Moonshot never takes off, any potential low-key rom-com pleasures undercut by a flattened sense of conflict and by-the-numbers plotting.
Once a reliable Hollywood staple, the romantic comedy no longer commands the pop-cultural preeminence of its heyday. Blame craven executives, blame entertainment economics, blame finicky audiences — the jury’s still out on just why exactly they don’t make rom-coms like they used to. Things change, tastes evolve. At the present, it seems we’re in a bit of a renaissance, with 2022 entries like Marry Me and I Want You Back capturing mostly praise from critics and audiences. Amidst this new-age revitalization of the rom-com comes Moonshot, a new aspirant to the canon. The title is sadly a misnomer, however, as, for one, the movie has nothing to do with the moon, and, more importantly, is nowhere as ambitious or innovative as its title would suggest.
Cole Sprouse and Lana Condor star as two bright-eyed twentysomethings kicking it on Earth year 2049, a Disney-esque techno-playground with hints of hyper-capitalistic dystopia. Protagonist Walt (Sprouse) is a hapless barista in this future’s Starbucks equivalent, being a dope and dreaming of traversing the cosmos to see Mars. At a party, he meets a pretty blonde, prattles with her until the sun rises, kisses her as the music swells on cue, then continues to obsess over her for weeks after she’s departed Earth on a glitzy shuttle heading to the planet of his dreams. Condor’s Sophie (who honestly should have been the protagonist) is a serious-minded academic superstar whose dreamy, long-distance boyfriend overdetermines her life. Sophie encounters Walt a couple times, the second of which ends with her boozily deciding to follow her beloved to, you guessed it, Mars. Ever the desperate romantic, Walt ensnares Sophie in his plot to illegally board the next Mars shuttle. Sophie, now harboring a fugitive, reluctantly agrees to help Walt stay hidden as they journey through the stars for the next month.

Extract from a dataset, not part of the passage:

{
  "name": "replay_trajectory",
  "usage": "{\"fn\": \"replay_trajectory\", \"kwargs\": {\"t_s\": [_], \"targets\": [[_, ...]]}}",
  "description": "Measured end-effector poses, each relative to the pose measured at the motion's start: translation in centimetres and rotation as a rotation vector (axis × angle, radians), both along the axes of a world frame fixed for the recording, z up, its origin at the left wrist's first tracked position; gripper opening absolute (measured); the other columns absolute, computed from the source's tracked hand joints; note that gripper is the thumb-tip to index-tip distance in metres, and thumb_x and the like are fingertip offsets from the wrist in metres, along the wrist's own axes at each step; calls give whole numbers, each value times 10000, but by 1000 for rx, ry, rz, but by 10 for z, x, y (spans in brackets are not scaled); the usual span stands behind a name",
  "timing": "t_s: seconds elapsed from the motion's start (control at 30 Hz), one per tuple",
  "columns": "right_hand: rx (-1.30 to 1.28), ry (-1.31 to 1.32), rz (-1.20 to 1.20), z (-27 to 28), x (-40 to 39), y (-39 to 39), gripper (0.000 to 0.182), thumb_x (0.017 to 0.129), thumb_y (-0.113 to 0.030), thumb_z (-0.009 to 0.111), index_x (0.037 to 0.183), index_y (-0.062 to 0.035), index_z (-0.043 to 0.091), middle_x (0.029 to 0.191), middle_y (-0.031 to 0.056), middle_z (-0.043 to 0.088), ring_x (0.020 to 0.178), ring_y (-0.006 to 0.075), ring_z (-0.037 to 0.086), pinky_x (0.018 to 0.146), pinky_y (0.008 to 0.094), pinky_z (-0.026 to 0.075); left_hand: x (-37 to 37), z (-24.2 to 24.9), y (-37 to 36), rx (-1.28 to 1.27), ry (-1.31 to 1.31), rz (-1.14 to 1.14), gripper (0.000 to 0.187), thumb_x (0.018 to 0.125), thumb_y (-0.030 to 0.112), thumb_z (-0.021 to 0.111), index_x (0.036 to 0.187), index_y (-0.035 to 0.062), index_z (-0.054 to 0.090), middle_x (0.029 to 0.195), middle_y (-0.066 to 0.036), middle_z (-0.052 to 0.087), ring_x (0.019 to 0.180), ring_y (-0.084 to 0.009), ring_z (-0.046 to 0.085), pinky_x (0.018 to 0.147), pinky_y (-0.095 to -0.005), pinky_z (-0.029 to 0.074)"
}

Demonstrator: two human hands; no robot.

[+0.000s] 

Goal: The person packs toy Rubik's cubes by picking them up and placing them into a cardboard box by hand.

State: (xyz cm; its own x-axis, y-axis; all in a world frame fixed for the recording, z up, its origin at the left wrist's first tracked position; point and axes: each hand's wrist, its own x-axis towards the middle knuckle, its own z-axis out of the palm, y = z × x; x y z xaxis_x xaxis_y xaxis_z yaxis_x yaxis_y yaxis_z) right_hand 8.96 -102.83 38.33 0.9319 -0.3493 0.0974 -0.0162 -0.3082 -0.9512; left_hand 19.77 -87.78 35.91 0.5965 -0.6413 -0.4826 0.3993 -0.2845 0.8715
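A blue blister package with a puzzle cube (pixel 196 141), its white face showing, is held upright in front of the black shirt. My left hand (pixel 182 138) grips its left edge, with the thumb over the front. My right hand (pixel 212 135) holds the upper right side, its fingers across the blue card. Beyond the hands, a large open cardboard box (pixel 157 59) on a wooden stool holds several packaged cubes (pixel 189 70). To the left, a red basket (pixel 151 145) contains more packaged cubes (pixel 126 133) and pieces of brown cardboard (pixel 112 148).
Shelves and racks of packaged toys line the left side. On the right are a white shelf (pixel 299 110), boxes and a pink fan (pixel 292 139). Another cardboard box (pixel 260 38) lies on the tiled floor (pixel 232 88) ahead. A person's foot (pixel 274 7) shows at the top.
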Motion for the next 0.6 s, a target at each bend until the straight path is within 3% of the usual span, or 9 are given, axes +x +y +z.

Now, what should follow is something to the effect of “then sparks fly and hilarity ensues.” Disappointingly, this rom-com doesn’t do too well in either the rom or com departments. The arc of Walt and Sophie’s dynamic is easy to spot: extended time in close proximity will cause these opposites to attract and perhaps reconsider whether their current love objects are truly the right ones for them. It’s because the essential cliché is so apparent that things feel so belabored as the narrative progresses, and it doesn’t help matters that Walt’s characterization — derpy, motor-mouthed, vacillating between incredulous and befuddled — often renders him so irritating and unengaging that it’s hard to fathom why anybody would ever fall for him. To quote Sophie, “Sometimes you’re so dumb and it makes me so angry.” And the answers offered are simply a) it’s a rom-com, what did you expect, and b) Walt has Cole Sprouse’s looks. Most of the jokes range from hackneyed to mildly entertaining in a turn-your-brain-off sort of way, with the best lines saved for Gary, Walt’s AI coffeeshop supervisor, and the ambiguously evil billionaire Leon Kovi (a delightfully lowkey Zach Braff).
For a film that announces its themes of exploration and cultivating the courage to do things differently as unsubtly as this one, it’s a shame that its strict adherence to formula inhibits it from ever feeling original. It’s a whole lot of medium shots and close-ups, shot-reverse-shot toggling between the leads, mid-sized, small, and tight interiors that make the $4 billion spacecraft feel like the hub world of a mobile game. The soundtrack largely favors either generic licensed music to fast-track a teen drama vibe or rousing symphonic melodies for whenever a character does something romantic or says something thematically poignant. And things get tremendously sluggish come the second act. Considering the stakes that the inciting events set up, there’s a complete absence of tension as the duo mess around and the days fly by in a montage. This stretch amounts to a clip show of discrete character moments that inevitably move the romantic needle according to plan. The turning point arrives less than thirty minutes from the film’s end, so strap in for a rushed third act that flattens the romantic conflict into its most by-the-numbers iteration and concludes with no earned sense of payoff (not to mention a huge plot hole).
If nothing else, all the actors involved are having — or are doing a solid job of convincing the camera that they’re having — a good time. Neither Condor nor Sprouse shine per se, but that has much to do with the considerable limits baked into their characters. Most of the supporting roles are dutifully fulfilled, though none of these background characters achieve much other than to remind the viewer that there are other human characters written into this story. With a bolder vision, Moonshot could’ve taken off. As is, nothing elevates this flick beyond mere stream-it-while-you-fold-laundry territory.